Baku, Azerbaijan, July 12
By Leman Zeynalova – Trend:
The oil industry has been adjusting and some balance is coming back into the market, particularly in this past year with the unprecedented agreement between OPEC and non-OPEC producers, said BP CEO Bob Dudley.
He made the remarks during the 22nd World Petroleum Congress in Istanbul, Turkey.
“We expect to see global energy demand rise by around a third over the next couple of decades. That increase in demand has been anticipated for many years,” said Dudley.
What’s new is the increase in supply, he said, adding that abundant supply is now a fact of life - with the shale revolution and advances in technologies such as enhanced oil recovery.

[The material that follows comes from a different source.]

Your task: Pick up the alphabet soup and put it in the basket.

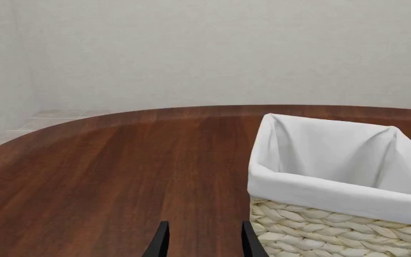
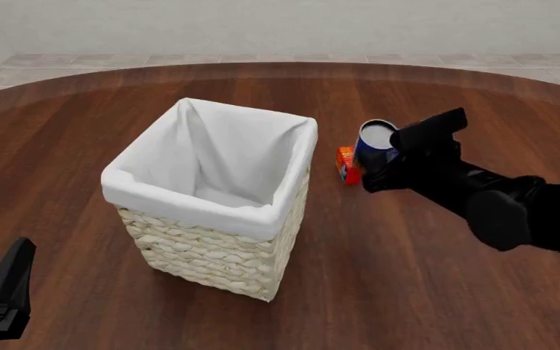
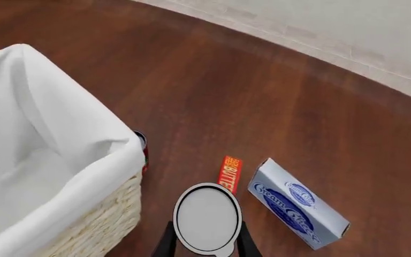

“We have half a century’s worth of oil and gas in our proved reserves alone. And there is much more out there. China, Argentina and Algeria are each estimated by some to contain as much shale as the US, for example,” noted the BP CEO.
He pointed out that the debate over so-called ‘peak oil’ has peaked some time ago.
“Unlocking of so much new resource has changed the economics of the industry. BP’s projections - and others - suggest that while the global car fleet will double over the next 20 years, growth in oil demand will only go up by about a fifth - still increasing, but at a slower rate,” added Dudley.
On May 25, OPEC member countries and non-OPEC parties, Azerbaijan, Kingdom of Bahrain, Brunei Darussalam, Kazakhstan, Malaysia, Mexico, Sultanate of Oman, the Russian Federation, Republic of Sudan, and the Republic of South Sudan agreed to extend the production adjustments for a further period of nine months, with effect from July 1, 2017.
The reductions will be on the same terms as those agreed in November.